» **Data excerpts**
= Beginning of Section =

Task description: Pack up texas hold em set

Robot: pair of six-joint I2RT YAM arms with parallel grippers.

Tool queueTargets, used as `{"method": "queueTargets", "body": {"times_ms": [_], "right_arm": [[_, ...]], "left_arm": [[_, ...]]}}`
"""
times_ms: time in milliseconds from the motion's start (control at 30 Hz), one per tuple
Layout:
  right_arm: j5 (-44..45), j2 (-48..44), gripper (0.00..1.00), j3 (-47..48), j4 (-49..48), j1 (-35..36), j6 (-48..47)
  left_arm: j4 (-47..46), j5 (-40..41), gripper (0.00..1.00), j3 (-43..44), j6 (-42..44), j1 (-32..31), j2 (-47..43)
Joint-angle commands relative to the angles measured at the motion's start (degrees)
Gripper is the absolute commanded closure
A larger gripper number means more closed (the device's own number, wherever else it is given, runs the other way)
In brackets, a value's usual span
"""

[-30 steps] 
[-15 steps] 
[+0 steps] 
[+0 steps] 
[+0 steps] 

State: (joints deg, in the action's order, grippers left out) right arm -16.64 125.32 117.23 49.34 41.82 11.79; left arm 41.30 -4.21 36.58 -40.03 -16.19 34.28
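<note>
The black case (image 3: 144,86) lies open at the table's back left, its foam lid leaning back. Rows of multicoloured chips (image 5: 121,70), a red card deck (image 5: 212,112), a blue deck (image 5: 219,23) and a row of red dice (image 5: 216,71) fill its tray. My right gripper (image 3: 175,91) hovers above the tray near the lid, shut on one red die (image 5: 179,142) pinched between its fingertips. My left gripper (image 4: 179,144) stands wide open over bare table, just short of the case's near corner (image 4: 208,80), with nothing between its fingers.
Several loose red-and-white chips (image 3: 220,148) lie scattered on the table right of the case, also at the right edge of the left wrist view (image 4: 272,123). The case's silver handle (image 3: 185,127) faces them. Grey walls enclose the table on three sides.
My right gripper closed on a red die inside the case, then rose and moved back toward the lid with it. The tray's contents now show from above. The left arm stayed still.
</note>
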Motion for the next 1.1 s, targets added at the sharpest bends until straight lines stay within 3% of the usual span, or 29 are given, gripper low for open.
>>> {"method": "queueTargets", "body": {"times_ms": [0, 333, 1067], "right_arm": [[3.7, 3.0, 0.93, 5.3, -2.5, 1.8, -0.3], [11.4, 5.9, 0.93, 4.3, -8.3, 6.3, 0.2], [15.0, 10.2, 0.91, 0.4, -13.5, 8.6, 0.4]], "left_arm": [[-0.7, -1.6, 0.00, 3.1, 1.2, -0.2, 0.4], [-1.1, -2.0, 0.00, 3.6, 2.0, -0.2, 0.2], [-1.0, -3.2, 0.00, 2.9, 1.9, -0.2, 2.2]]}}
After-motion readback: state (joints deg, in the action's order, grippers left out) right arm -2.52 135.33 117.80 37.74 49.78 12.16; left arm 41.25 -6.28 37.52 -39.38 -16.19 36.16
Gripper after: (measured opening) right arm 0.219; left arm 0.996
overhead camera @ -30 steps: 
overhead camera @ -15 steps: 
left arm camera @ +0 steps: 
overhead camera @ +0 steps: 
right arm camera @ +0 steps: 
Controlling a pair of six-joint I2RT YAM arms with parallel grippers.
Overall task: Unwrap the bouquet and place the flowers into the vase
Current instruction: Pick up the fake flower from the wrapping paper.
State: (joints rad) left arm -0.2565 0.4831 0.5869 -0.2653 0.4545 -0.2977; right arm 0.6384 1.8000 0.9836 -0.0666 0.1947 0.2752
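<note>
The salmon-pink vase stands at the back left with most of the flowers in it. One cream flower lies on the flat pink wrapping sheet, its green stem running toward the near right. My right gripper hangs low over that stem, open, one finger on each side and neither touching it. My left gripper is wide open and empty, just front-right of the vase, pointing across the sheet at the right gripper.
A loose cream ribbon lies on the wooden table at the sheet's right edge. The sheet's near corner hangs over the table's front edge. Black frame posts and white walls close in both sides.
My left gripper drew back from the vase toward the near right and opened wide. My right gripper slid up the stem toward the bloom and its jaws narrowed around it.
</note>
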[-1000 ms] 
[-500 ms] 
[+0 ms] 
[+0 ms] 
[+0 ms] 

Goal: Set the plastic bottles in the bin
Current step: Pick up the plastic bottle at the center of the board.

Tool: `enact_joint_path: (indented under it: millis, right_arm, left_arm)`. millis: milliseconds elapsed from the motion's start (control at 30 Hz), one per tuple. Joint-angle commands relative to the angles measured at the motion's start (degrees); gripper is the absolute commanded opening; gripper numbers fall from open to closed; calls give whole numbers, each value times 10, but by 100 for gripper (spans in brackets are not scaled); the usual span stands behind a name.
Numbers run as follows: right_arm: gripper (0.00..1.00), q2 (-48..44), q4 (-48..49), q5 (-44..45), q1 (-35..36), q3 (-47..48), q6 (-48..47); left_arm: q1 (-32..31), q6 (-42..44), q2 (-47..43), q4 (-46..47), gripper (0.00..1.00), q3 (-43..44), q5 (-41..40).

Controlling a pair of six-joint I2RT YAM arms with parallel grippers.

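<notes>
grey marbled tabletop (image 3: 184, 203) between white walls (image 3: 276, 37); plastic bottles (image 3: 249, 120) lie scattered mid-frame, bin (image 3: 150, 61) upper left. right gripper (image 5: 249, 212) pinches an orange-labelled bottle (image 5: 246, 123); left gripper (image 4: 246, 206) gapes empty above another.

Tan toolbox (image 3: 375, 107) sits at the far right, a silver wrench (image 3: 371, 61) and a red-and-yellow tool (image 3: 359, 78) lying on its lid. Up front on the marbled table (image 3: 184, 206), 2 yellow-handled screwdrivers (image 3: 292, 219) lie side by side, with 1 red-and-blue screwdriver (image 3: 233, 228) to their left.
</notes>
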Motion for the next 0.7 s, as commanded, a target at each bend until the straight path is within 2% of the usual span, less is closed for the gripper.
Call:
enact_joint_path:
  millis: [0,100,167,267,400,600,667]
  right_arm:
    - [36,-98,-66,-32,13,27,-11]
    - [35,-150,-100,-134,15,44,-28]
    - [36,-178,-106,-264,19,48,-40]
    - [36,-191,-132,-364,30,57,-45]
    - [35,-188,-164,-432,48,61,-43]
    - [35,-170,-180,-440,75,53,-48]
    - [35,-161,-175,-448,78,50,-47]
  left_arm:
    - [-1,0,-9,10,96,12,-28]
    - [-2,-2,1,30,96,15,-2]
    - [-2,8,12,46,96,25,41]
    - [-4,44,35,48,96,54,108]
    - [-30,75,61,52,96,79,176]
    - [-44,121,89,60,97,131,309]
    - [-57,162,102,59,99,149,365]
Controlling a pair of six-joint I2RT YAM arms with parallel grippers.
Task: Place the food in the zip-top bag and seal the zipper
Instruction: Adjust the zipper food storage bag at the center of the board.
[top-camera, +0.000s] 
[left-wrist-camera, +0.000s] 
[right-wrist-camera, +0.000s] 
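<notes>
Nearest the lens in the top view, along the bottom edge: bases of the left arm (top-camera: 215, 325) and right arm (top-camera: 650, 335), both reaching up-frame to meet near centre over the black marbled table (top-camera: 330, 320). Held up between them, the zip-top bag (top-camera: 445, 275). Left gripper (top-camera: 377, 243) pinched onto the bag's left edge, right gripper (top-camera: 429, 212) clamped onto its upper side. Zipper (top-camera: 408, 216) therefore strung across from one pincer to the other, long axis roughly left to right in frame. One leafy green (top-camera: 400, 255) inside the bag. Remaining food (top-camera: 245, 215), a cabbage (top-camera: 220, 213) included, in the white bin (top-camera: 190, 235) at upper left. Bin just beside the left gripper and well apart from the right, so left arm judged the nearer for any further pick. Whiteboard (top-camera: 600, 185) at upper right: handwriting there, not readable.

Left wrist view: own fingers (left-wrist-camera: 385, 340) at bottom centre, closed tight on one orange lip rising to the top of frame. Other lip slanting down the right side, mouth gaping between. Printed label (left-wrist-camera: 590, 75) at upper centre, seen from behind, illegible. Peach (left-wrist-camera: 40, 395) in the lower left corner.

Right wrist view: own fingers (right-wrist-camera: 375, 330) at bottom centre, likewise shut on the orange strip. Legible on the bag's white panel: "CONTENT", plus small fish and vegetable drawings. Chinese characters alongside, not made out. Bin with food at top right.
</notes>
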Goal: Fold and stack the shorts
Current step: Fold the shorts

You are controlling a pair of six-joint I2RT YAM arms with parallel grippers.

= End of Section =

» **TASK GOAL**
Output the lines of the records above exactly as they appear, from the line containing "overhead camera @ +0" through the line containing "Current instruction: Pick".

» **FINISHED EXERCISE**
overhead camera @ +0 steps: 
right arm camera @ +0 steps: 
Controlling a pair of six-joint I2RT YAM arms with parallel grippers.
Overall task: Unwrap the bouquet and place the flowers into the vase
Current instruction: Pick up the fake flower from the wrapping paper.

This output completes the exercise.